*** Block opens ***
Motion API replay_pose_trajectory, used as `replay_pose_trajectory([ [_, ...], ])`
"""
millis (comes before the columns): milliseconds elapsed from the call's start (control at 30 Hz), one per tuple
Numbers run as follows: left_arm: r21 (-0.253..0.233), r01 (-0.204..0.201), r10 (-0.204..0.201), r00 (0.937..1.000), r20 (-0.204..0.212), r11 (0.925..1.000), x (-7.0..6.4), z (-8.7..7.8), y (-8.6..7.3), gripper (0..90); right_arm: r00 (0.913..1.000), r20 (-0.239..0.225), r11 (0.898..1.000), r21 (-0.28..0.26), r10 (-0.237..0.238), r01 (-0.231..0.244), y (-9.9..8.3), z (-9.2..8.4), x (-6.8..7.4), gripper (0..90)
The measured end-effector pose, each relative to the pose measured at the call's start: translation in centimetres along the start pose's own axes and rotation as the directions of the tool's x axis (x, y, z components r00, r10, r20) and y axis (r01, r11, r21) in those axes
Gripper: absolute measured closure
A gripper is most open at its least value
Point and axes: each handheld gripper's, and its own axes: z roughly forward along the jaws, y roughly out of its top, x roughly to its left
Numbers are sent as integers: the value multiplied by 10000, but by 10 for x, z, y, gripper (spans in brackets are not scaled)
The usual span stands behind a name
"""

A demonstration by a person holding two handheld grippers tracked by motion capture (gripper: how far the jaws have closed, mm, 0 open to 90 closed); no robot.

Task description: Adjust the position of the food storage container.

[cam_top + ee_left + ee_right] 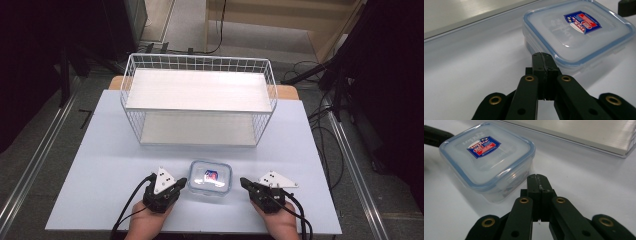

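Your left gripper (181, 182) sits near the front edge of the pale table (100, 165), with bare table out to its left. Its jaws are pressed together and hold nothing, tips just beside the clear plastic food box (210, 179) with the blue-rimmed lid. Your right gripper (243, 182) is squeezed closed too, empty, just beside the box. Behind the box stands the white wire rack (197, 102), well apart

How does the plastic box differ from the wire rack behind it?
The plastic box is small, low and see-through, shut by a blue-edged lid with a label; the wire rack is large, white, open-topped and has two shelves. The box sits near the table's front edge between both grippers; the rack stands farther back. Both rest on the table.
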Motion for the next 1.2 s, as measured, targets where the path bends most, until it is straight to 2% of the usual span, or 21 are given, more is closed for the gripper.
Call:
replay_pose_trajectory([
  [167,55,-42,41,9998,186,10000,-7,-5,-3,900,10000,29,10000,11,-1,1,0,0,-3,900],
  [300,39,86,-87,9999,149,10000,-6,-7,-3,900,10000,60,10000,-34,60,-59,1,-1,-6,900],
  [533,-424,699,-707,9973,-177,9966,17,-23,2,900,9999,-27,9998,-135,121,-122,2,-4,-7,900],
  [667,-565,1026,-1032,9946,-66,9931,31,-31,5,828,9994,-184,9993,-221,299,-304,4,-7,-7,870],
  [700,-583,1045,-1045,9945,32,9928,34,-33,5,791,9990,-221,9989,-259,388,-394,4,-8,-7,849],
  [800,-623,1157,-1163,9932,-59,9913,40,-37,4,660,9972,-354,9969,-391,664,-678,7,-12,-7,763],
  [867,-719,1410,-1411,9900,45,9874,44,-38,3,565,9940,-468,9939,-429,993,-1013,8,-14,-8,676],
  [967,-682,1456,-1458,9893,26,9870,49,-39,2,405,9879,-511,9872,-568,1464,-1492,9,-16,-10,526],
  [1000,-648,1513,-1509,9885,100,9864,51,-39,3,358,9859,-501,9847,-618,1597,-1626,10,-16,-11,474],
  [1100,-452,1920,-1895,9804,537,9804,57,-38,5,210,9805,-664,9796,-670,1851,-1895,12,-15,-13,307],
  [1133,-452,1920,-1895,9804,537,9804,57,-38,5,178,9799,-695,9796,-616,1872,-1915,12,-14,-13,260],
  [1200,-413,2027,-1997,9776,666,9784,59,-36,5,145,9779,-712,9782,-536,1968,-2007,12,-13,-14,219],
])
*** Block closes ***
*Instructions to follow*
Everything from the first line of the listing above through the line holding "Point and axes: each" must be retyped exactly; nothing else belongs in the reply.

*Solution to the problem*
Motion API replay_pose_trajectory, used as `replay_pose_trajectory([ [_, ...], ])`
"""
millis (comes before the columns): milliseconds elapsed from the call's start (control at 30 Hz), one per tuple
Numbers run as follows: left_arm: r21 (-0.253..0.233), r01 (-0.204..0.201), r10 (-0.204..0.201), r00 (0.937..1.000), r20 (-0.204..0.212), r11 (0.925..1.000), x (-7.0..6.4), z (-8.7..7.8), y (-8.6..7.3), gripper (0..90); right_arm: r00 (0.913..1.000), r20 (-0.239..0.225), r11 (0.898..1.000), r21 (-0.28..0.26), r10 (-0.237..0.238), r01 (-0.231..0.244), y (-9.9..8.3), z (-9.2..8.4), x (-6.8..7.4), gripper (0..90)
The measured end-effector pose, each relative to the pose measured at the call's start: translation in centimetres along the start pose's own axes and rotation as the directions of the tool's x axis (x, y, z components r00, r10, r20) and y axis (r01, r11, r21) in those axes
Gripper: absolute measured closure
A gripper is most open at its least value
Point and axes: each handheld gripper's, and its own axes: z roughly forward along the jaws, y roughly out of its top, x roughly to its left

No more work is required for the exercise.